Cortiz also pointed out that IAS today allow hyperpersonalized communication: different narratives, styles and formats are directed to specific niches, with low cost and speed. However, the big challenge will be distribution, as social networking algorithms can amplify this content without distinction between real and artificial: “It brings a number of opportunities, but at the same time brings a series of challenges, thinking about this governance of the electoral process as a whole.”
He compares the phenomenon to a “multiverse of madness”: deepfakes So convincing that they run away from control, capable of resurrecting politicians and replicating mass discourses, as has happened in India, creating high resolution misinformation. “Consequently, here in Brazil too, we go a very similar way. The first thing is to assume that seeing it to believe died. Everything we see from today on screens, we will no longer know if it is really real. In this sense, we have to question everything,” he said.
The solution, as curtains, goes through digital water brands and collaboration between technology giants; But no one seems prepared to orchestrate such an integrated system. For him, in the end, there is no manual to prepare for the technological revolution that IAS will create in the coming years. “Google itself has this video creation process that is invisible to the human eye, but other AI algorithms can identify that that content has been produced by an AI. But again we have to think that there are IAS to create this content and will put these brands of water. But those who distribute this content, such as social networks and large platforms, will also need to enter this ecosystem to adopt the same pattern,” he analyzed.
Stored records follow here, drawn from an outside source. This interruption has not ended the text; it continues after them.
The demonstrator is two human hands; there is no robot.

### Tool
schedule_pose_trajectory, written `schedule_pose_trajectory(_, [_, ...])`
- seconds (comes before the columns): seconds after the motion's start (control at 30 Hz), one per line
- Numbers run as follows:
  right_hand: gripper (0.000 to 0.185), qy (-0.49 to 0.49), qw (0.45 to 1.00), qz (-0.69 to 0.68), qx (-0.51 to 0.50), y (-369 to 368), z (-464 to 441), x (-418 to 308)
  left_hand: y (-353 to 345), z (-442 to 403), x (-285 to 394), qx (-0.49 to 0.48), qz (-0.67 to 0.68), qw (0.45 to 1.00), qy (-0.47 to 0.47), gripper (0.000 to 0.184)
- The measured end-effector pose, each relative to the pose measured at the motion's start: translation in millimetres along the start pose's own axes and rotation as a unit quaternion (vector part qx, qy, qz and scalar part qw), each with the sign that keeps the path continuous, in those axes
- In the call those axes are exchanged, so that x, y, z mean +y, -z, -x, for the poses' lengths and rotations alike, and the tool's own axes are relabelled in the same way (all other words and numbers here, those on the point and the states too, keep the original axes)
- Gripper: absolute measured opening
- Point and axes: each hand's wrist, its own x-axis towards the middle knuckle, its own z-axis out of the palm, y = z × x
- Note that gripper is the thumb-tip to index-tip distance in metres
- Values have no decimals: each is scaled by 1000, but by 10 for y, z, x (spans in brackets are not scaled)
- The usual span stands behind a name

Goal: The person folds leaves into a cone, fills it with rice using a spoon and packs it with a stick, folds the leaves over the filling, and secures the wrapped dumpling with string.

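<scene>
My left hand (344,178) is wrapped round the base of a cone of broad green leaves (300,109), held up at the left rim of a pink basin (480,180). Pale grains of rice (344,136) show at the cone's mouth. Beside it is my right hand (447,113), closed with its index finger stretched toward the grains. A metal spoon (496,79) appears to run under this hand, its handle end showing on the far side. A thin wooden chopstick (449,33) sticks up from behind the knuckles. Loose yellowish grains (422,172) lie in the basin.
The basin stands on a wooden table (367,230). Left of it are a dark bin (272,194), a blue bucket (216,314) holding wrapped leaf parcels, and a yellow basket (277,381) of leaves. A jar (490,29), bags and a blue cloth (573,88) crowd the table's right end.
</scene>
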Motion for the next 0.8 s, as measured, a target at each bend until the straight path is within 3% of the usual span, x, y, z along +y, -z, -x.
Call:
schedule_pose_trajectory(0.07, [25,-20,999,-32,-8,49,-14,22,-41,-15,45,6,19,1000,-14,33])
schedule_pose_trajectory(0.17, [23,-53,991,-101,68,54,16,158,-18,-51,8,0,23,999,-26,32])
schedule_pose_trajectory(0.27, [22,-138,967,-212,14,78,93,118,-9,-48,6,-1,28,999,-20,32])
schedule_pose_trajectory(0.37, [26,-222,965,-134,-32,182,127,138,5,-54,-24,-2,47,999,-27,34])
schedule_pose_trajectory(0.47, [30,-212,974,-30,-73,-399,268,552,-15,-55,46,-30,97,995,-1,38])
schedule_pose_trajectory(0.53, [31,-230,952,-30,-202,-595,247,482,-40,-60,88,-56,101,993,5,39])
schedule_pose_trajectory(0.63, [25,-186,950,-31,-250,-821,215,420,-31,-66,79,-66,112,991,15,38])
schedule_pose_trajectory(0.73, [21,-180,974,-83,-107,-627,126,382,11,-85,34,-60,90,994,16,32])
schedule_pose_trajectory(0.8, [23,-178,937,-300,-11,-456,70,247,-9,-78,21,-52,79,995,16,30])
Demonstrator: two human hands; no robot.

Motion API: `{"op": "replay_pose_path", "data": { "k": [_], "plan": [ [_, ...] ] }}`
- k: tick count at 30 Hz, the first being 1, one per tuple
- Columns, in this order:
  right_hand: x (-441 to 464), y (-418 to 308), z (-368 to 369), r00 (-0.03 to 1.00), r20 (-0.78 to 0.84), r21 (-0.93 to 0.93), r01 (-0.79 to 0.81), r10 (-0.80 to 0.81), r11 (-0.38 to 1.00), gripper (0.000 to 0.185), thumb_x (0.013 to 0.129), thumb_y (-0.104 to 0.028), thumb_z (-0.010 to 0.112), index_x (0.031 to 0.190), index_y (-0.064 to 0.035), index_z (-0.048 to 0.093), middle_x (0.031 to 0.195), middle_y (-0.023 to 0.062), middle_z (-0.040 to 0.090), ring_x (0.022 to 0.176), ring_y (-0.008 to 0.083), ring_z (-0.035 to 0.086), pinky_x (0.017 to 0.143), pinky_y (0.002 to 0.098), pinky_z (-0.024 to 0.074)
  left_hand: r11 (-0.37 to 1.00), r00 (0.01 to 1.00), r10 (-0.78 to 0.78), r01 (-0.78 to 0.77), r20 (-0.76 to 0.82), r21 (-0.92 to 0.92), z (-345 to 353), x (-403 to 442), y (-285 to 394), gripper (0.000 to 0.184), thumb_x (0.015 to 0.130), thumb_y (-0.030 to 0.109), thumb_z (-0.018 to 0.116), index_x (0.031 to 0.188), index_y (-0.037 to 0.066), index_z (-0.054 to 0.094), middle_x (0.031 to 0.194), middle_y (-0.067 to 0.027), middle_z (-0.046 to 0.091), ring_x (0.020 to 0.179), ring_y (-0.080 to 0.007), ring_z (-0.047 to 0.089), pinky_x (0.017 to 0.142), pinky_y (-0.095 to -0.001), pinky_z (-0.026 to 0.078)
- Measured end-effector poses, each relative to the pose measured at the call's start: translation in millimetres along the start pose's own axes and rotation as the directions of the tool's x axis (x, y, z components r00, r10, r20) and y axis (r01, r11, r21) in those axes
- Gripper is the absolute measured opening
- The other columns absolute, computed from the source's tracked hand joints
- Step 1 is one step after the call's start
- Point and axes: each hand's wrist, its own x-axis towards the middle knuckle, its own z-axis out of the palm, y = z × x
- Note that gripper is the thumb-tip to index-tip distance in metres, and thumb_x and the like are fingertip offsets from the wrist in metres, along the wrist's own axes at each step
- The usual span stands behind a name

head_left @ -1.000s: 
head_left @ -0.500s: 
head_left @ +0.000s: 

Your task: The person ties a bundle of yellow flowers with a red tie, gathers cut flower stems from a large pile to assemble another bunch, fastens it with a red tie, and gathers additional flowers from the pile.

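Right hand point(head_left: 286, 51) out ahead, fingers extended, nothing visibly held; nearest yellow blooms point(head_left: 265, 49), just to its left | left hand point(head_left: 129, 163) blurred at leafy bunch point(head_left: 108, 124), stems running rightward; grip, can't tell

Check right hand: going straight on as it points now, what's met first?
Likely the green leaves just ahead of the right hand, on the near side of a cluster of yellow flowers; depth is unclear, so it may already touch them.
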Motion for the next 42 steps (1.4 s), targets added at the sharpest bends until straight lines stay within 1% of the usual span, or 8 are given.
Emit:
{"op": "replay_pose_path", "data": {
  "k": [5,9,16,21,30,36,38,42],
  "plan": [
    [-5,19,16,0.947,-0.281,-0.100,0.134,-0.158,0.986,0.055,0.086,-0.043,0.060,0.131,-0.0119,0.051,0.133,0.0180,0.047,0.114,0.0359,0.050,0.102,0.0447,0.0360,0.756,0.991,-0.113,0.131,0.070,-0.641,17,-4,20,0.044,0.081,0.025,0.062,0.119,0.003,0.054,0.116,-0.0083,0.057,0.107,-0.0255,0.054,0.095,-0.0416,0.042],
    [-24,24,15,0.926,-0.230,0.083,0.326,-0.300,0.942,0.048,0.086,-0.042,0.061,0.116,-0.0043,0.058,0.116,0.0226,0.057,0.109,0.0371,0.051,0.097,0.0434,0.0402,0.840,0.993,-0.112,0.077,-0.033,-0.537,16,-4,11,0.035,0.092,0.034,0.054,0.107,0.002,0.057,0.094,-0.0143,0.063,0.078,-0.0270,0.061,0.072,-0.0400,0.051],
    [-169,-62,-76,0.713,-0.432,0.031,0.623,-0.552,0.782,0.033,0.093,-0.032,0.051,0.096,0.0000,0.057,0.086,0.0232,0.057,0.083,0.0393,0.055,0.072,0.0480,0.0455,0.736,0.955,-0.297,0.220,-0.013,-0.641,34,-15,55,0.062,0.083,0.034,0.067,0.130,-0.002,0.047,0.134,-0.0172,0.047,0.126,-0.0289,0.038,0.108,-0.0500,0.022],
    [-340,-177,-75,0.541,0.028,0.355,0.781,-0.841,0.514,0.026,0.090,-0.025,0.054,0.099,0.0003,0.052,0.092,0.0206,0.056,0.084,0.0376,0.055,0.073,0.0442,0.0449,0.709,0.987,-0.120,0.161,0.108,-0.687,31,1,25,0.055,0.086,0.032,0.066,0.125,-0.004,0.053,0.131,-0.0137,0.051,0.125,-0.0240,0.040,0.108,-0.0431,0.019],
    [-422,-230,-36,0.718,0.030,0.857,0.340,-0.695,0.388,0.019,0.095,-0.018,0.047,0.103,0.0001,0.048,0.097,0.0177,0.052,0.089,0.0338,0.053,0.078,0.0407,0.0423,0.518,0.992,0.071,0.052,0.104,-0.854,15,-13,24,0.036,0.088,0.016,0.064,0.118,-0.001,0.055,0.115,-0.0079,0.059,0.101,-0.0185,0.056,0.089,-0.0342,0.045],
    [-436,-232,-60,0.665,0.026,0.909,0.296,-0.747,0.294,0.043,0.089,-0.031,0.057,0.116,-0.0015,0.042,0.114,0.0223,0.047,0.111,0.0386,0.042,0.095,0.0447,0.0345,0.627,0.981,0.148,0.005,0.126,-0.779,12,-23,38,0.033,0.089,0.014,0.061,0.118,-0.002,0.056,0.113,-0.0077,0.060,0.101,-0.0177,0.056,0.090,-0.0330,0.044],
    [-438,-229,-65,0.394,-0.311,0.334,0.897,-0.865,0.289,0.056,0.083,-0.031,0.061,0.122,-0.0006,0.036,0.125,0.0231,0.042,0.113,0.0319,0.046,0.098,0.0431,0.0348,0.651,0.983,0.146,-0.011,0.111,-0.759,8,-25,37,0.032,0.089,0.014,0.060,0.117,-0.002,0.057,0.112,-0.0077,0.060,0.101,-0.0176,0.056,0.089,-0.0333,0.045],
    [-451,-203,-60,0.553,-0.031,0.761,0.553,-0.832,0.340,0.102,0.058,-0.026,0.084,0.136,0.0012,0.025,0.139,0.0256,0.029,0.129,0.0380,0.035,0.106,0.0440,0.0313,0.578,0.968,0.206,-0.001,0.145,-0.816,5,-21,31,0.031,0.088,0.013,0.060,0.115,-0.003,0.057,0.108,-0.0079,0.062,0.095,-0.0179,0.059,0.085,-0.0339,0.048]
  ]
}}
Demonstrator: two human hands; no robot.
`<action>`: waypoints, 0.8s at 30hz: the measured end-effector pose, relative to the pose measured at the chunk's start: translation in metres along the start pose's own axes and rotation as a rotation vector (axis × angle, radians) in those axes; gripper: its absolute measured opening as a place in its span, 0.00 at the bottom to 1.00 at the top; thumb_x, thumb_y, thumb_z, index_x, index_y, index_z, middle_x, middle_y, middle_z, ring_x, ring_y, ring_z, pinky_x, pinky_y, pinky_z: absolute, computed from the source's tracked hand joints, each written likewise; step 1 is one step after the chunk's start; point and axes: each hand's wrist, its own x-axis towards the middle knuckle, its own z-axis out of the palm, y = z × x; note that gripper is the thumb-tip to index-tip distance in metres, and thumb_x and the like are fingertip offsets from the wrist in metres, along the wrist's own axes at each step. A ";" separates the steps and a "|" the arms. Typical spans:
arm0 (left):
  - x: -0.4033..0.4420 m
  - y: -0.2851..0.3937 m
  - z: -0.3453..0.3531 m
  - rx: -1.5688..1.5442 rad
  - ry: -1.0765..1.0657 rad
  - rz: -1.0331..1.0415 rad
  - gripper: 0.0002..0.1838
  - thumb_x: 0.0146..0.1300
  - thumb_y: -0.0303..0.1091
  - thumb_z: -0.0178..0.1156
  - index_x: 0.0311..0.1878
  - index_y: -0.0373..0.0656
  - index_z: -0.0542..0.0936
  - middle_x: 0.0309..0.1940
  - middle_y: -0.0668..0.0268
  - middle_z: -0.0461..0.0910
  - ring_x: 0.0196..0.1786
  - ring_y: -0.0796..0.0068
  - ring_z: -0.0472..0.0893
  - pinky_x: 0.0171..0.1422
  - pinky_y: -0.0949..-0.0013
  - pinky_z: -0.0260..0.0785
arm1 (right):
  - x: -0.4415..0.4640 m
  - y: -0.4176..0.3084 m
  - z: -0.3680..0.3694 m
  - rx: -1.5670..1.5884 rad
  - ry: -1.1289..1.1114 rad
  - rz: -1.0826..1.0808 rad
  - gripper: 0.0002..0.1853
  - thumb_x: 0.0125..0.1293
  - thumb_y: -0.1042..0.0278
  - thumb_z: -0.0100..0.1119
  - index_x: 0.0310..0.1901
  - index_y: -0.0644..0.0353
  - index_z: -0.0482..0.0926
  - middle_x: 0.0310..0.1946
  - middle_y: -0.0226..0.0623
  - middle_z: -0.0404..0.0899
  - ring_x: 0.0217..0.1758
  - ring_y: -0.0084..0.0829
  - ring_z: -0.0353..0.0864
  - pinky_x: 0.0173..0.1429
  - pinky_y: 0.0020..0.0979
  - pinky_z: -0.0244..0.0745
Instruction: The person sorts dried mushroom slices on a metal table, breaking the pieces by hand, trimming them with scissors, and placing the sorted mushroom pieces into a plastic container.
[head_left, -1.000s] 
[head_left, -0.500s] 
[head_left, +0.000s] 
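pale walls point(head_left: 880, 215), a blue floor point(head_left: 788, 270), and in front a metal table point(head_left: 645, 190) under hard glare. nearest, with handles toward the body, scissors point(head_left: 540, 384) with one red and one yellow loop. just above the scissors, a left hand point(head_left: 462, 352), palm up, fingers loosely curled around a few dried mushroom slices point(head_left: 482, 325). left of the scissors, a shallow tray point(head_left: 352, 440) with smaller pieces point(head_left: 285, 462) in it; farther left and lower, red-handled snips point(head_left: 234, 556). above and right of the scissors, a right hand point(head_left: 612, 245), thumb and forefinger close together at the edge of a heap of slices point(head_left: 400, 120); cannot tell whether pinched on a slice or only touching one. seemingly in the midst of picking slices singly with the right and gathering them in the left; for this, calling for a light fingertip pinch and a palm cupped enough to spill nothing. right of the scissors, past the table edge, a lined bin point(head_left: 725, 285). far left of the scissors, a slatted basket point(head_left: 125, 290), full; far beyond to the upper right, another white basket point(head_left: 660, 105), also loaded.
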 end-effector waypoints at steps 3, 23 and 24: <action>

For Eduardo Rocha, the most worrying in the whole theme is the ease of consuming AI technologies; According to him, they are becoming increasingly “democratic”: “Without regulation, anyone can take these tools on the Internet and generate their digital ‘avatars’, such as reporters, influencers, people of authority, even politicians. The age of human influencers can be easily replaced by digital influencers generating a fact -based authority. Regulation is the only way out,” he said.
He also warns of the robocallswhich are called automated with cloned voices designed to confuse or discourage voters. Although there are controls, unauthorized applications allow illicit cloning. To prevent this from, Rocha pointed out that the platforms themselves need to identify and bar this type of use.
The solution to the Systems Engineer is in media education: check sources, use checkers that identify AI -generated content and innovate in the form of public communication, creating formats that make it difficult for replication for replication trolls digital. “Always check the sources, even in the ‘true’ reports; put other sources that confirm that news, as well as creating easily accessible IA check portals.”
What has changed since 2022?
In the 2022 elections, AI was used in automated campaigns and deepfakesalready signaling a problem. Now, however, with more sophisticated solutions, the risk is much greater. Videos, audios and fake news Hyper-realists will force candidates and authorities to reformulate strategies to combat misinformation.
The next election will be a laboratory of how democracies will deal with a hybrid informational ecosystem: human and AI. Debates to public performance, candidates must run against time to prevent deepfakes And robotic messages make shadow on your campaigns.